What is needed.
When you reach the line containing "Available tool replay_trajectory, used" in the entries below, start writing out each line exactly, and stop after the line containing "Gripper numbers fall".

--- START ---

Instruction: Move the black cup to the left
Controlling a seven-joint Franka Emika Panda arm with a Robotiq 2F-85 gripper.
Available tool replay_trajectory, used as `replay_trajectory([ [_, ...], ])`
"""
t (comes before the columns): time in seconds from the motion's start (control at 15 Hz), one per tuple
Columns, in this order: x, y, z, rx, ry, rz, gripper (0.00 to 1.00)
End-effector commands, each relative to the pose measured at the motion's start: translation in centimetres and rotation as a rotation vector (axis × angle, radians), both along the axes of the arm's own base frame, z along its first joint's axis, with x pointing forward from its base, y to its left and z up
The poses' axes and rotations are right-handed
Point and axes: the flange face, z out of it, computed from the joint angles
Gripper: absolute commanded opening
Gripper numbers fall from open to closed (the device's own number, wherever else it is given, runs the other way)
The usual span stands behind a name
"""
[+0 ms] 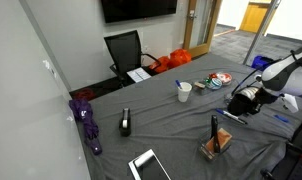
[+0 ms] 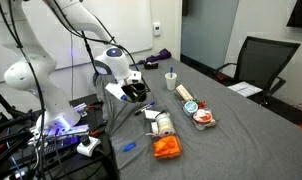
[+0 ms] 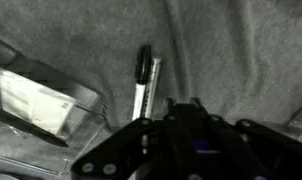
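Note:
In both exterior views my gripper (image 1: 239,101) (image 2: 137,91) hangs low over the grey cloth at the robot's side of the table. A short dark body, the black cup (image 1: 234,103) (image 2: 142,92), sits between its fingers. In the wrist view the gripper (image 3: 181,103) has its jaws drawn together around that dark mass (image 3: 191,135), which hides most of the cup's shape. I cannot tell whether the cup rests on the cloth or is slightly lifted.
A white cup (image 1: 183,92) (image 2: 171,80) stands mid-table. Two markers (image 3: 146,80) and a clear box (image 3: 41,100) lie just beyond the gripper. A slim black upright object (image 1: 214,128), a black labelled item (image 1: 124,123), a purple umbrella (image 1: 88,122) and a chair (image 1: 124,50) are around.

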Motion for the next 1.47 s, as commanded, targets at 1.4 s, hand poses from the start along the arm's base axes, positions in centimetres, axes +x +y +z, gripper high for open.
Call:
replay_trajectory([
  [1.4,10.4,12.7,-1.6,-0.142,0.065,-0.156,0.05],
])
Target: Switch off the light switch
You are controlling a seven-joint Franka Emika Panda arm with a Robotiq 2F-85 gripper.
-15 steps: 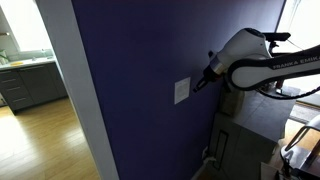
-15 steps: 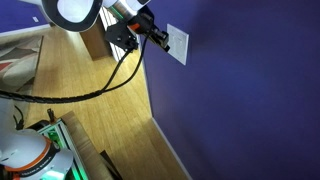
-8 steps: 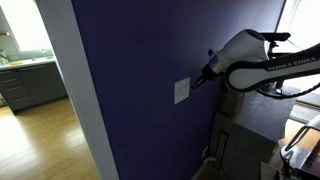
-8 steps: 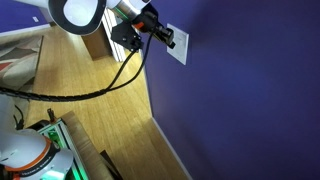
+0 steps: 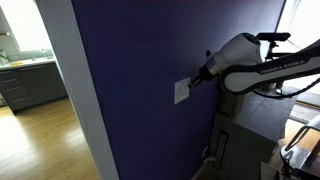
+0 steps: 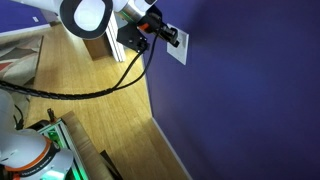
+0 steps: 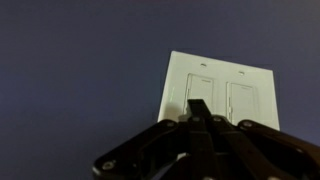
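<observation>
Where the gripper reaches out from the white arm, its dark tip meets the upper edge of the light switch, which sits on the dark purple wall beside a white door frame. In an exterior view from the opposite side, the gripper points straight at the light switch, its tip at the near edge of the plate; a black cable hangs from the arm over the wooden floor. In the wrist view the gripper rises from the bottom edge with its fingers drawn together into one narrow tip, holding nothing. That tip overlaps the lower part of the light switch, on the rocker nearer the picture's left edge. Whether it actually touches the rocker cannot be told. The plate is white and flat, with two tall rectangular rockers side by side and small screw marks above them.
</observation>
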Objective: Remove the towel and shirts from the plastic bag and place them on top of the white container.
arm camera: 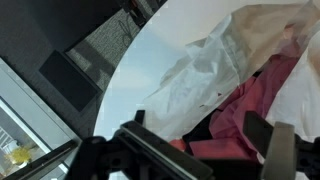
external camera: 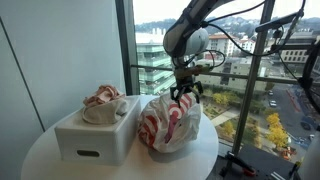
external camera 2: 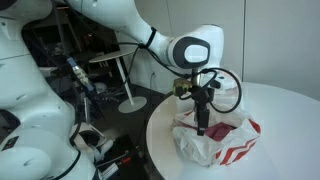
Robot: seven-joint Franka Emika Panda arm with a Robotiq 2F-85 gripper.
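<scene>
The plastic bag [external camera: 168,125], white with red rings, stands on the round table to the right of the white container [external camera: 95,138]. A pale pink and white shirt [external camera: 100,96] and the grey-beige towel [external camera: 120,108] lie on the container's lid. My gripper [external camera: 184,94] hangs open right over the bag's mouth and reaches into the top of the bag [external camera 2: 218,142] in an exterior view. In the wrist view a magenta shirt [arm camera: 245,105] and a dark garment [arm camera: 205,128] show inside the bag [arm camera: 190,85], below and between my spread fingers [arm camera: 265,135]. Nothing is gripped.
The white round table [external camera: 50,160] stands against a tall glass window [external camera: 150,40]. A metal stand [external camera: 265,70] rises at the right, beside the table. Cables and a black stand [external camera 2: 130,90] sit on the floor behind the table [external camera 2: 285,110].
</scene>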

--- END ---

Your solution.
Available tool replay_trajectory, used as `replay_trajectory([ [_, ...], ])`
"""
t (comes before the columns): time in seconds from the motion's start (control at 15 Hz), one per tuple
Columns, in this order: x, y, z, rx, ry, rz, gripper (0.00 to 1.00)
End-effector commands, each relative to the pose measured at the motion's start: translation in centimetres and rotation as a rotation vector (axis × angle, radians), both along the axes of the arm's own base frame, z along its first joint's axis, with x pointing forward from its base, y to its left and z up
The poses' axes and rotations are right-handed
Point and axes: the flange face, z out of it, computed from the joint angles
Gripper: absolute commanded opening
Gripper numbers fall from open to closed (the device's own number, wherever else it is given, runs the other way)

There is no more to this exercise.